▶ **Task goal**
Below are the entries. Transcribe exactly the lines from the one with "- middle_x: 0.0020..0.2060" through the one with "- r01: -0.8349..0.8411", ends included, and leave out all others.

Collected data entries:
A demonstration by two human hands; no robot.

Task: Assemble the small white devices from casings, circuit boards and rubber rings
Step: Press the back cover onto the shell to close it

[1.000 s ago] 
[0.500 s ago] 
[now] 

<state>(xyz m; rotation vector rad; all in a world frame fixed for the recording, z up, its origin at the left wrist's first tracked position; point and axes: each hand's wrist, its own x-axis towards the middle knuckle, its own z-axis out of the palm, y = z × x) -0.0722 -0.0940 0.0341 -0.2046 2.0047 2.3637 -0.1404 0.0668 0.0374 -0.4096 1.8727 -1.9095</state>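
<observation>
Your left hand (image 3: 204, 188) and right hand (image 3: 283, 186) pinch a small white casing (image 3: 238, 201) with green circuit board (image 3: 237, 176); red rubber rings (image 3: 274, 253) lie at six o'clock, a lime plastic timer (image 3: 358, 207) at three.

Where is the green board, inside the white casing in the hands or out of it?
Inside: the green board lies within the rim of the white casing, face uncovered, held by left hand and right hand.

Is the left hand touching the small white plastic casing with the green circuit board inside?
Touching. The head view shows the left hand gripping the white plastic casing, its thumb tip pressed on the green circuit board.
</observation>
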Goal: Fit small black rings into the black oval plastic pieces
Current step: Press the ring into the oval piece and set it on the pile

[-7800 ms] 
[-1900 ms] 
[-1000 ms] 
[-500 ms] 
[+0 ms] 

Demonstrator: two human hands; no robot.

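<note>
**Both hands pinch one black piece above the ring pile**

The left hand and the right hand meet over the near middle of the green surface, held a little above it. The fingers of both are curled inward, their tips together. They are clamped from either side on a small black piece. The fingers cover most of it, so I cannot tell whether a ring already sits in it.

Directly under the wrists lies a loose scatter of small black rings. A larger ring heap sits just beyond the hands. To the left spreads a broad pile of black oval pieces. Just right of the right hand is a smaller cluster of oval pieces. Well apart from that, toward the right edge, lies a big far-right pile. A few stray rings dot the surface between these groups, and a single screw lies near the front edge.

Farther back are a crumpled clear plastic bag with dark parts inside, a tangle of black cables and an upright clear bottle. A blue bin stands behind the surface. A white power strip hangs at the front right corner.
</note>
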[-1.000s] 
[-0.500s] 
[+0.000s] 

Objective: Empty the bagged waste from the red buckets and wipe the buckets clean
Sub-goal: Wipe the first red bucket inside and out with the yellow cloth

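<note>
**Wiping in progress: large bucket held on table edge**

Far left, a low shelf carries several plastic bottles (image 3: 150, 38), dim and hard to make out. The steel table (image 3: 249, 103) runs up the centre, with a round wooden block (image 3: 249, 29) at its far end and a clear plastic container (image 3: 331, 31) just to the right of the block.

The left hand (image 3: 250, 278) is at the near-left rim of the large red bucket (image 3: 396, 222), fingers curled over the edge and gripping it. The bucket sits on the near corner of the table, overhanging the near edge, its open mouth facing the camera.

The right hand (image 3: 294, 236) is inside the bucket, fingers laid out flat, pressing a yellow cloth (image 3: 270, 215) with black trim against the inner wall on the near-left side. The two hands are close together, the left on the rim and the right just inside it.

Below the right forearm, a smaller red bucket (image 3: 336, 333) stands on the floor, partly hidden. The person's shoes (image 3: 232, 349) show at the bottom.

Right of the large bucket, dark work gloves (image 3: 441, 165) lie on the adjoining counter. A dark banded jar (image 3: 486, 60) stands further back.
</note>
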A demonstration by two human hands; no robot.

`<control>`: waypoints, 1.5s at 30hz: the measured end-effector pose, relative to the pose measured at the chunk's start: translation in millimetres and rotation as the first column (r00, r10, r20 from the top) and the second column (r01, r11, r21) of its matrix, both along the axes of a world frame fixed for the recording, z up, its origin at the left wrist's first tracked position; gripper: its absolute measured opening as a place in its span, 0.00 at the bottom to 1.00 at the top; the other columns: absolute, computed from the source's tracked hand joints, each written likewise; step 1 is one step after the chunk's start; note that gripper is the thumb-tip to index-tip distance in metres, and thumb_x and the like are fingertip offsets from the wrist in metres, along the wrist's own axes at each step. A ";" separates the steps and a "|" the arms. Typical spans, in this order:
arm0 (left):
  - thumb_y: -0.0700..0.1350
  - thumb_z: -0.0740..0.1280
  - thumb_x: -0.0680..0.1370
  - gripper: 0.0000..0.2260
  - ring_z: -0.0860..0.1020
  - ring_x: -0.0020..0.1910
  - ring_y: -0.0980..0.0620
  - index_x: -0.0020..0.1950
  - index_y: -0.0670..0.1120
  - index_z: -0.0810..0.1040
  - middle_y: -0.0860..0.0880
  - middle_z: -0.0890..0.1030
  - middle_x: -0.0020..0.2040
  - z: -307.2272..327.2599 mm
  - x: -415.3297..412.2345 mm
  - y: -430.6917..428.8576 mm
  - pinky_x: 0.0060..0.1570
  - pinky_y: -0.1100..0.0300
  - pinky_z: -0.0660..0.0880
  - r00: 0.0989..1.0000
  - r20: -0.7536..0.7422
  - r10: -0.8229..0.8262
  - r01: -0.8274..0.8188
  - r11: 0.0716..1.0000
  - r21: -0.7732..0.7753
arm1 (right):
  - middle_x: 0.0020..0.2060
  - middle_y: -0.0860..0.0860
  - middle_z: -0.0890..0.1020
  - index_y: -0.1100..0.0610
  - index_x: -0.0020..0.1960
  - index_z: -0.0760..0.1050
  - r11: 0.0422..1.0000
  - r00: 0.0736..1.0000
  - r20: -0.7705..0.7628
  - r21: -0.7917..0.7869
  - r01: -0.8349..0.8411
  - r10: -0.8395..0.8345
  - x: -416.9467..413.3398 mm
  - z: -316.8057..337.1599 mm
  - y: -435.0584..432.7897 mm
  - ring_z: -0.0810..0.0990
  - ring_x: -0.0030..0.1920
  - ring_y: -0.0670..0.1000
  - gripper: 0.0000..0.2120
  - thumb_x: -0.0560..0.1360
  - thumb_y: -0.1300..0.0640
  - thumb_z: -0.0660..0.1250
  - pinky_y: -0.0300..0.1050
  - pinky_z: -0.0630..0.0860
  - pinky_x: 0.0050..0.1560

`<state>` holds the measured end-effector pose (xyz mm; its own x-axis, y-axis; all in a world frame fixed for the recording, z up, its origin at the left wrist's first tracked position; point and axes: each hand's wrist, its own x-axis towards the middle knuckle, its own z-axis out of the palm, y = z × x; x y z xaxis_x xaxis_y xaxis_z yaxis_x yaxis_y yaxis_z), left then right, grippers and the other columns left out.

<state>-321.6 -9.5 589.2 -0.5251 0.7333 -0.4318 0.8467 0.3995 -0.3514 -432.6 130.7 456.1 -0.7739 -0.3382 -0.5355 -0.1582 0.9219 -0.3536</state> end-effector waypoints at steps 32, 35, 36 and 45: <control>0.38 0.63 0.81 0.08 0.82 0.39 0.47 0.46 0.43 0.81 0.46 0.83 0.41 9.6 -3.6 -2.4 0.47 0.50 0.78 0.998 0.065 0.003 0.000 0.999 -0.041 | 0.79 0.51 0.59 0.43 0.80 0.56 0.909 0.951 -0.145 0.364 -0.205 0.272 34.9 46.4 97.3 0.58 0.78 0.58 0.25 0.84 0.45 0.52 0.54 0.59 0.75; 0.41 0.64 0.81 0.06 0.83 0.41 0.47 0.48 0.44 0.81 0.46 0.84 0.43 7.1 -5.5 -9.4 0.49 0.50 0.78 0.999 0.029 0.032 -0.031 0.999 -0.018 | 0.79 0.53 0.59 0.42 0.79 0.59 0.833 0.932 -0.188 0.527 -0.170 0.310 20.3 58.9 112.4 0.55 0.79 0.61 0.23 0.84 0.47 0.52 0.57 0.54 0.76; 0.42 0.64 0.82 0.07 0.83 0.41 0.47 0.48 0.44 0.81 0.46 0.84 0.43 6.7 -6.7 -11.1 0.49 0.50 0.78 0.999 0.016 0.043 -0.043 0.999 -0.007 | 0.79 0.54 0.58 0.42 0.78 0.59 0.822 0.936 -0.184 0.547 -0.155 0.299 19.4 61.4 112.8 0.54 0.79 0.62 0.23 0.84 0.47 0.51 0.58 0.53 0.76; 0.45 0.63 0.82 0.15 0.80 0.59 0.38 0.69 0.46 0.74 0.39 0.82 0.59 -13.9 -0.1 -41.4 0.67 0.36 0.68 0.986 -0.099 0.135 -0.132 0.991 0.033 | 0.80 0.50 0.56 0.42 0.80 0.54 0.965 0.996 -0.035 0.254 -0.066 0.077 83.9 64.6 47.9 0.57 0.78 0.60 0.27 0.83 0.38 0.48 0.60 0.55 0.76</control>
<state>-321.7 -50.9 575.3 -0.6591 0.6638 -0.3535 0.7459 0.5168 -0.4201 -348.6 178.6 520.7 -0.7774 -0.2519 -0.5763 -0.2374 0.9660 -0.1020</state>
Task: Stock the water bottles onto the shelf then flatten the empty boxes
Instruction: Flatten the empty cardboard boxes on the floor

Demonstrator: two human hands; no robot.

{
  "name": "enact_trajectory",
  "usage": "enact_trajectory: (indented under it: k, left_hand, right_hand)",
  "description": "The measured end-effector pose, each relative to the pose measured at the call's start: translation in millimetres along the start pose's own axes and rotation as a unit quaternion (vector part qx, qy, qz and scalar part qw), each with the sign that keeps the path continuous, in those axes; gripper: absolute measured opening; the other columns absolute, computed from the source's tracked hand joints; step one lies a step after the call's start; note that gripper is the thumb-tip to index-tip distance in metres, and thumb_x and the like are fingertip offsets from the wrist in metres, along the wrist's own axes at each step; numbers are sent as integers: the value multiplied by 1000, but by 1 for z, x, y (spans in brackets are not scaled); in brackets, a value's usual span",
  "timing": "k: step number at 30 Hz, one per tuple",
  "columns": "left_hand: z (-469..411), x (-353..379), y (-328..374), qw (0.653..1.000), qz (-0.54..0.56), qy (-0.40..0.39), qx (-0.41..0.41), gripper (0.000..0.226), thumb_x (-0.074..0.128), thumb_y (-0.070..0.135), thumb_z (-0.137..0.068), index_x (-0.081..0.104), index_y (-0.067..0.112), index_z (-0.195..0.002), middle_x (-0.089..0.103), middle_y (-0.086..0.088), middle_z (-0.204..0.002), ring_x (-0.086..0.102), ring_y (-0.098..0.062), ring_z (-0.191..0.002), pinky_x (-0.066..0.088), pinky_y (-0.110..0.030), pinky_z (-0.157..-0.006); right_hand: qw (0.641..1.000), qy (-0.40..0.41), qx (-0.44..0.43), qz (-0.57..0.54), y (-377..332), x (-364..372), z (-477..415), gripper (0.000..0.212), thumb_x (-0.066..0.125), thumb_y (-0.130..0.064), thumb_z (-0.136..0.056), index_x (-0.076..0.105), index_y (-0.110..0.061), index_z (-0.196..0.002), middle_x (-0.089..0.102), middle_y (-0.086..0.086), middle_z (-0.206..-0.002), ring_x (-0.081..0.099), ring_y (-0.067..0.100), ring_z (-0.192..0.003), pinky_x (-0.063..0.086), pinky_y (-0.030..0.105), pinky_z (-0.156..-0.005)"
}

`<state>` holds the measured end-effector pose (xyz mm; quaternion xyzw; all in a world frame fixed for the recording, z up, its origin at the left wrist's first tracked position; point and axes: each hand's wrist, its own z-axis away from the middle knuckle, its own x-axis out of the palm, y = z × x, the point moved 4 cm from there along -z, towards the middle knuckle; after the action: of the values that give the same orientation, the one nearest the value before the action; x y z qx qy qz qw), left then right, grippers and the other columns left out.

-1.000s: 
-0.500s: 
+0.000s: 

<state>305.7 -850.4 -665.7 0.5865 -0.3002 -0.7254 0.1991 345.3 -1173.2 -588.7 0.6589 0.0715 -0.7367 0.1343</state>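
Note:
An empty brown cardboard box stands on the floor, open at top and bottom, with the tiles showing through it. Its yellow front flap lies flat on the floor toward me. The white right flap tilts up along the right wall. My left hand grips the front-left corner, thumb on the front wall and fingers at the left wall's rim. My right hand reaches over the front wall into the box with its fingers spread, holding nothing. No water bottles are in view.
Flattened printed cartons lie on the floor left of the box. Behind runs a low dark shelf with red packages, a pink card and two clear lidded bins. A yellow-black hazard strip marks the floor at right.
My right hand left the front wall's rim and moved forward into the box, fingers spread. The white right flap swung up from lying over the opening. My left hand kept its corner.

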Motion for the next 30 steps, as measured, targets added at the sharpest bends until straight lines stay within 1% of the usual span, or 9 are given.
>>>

▶ **Task answer**
  - middle_x: 0.0020..0.2060
  - middle_y: -0.0860..0.0860
  - middle_z: -0.0890..0.1020
  - index_y: -0.1100..0.0610
  - index_x: -0.0020..0.1960
  - index_z: -0.0760..0.1050
  - r11: 0.0422..1.0000
  - r00: 0.0736..1.0000
  - r20: -0.7705..0.7628
  - r21: -0.7917..0.7869
  - r01: -0.8349..0.8411

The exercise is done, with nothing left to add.